PROBLEM TO WORK ON: Scan the data below and copy each line where "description" occurs.

+++++

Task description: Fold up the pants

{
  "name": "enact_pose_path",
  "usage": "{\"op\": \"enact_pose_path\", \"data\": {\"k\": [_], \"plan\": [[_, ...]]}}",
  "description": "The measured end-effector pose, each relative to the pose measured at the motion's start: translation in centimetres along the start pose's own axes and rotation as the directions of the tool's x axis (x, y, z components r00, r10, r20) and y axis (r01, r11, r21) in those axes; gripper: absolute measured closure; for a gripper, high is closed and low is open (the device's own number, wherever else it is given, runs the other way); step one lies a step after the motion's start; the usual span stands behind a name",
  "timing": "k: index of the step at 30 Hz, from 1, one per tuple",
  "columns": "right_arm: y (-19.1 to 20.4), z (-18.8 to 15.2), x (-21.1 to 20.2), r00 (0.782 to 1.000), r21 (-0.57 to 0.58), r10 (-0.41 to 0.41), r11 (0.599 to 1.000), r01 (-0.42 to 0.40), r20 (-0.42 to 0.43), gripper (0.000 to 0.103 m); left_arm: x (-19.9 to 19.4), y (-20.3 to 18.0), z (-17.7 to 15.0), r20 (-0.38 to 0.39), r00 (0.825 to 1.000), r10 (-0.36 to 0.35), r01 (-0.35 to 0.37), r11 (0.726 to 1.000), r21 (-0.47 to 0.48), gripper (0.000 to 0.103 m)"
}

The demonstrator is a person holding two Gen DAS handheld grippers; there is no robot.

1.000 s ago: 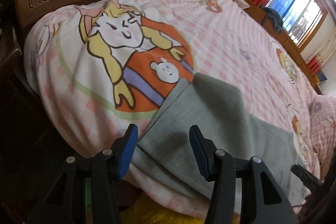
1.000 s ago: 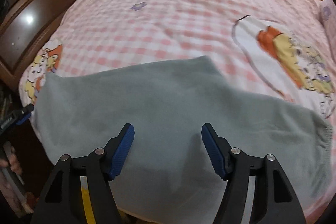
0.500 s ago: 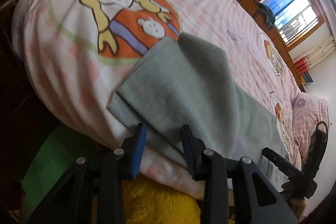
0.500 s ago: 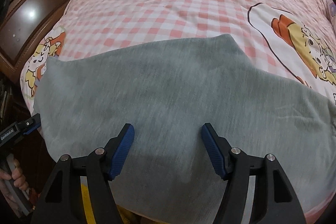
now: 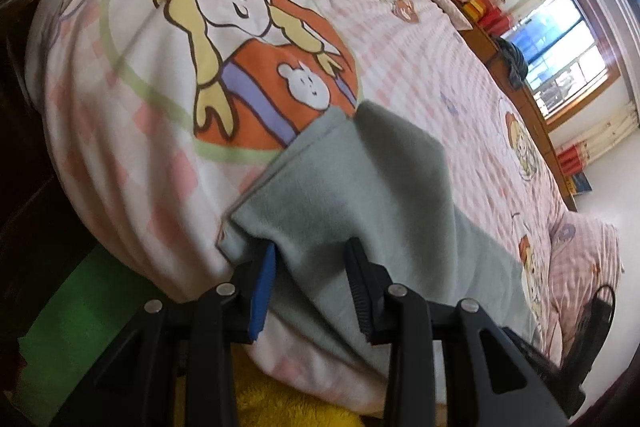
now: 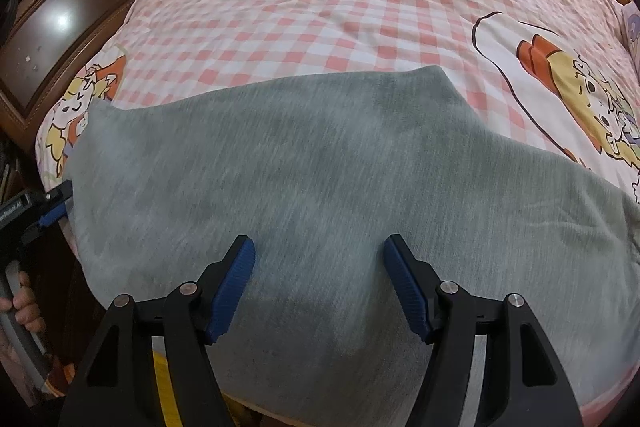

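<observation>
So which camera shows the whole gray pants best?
The right wrist view: the gray pants spread wide across the bed, almost end to end. The left wrist view shows only one end, blurred, by the tongs.

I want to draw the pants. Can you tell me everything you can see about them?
The pants are soft grey knit, lying flat along the edge of the pink checked bedcover. One end looks doubled over, with layered edges. The left gripper straddles that end's edge; its jaws have just been closing. The right gripper hovers open over the middle.
</observation>
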State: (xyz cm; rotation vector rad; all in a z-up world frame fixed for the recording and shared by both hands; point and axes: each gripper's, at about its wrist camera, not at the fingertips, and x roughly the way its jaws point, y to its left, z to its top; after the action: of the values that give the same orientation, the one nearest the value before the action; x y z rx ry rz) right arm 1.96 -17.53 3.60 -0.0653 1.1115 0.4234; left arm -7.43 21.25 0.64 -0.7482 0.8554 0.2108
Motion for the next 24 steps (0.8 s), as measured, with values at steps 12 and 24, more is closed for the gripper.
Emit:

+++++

WRITTEN RESPONSE:
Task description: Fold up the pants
  "description": "The measured end-effector pose, each relative to the pose measured at the motion's start: translation in centimetres along the start pose's own axes and rotation as the directions of the tool's x axis (x, y, z components r00, r10, r20) and y axis (r01, r11, r21) in those axes; gripper: absolute measured closure; for a gripper, high is closed and low is open (the device's own number, wherever else it is given, runs the other way); step one lies a step after the motion's start; the usual span stands behind a name",

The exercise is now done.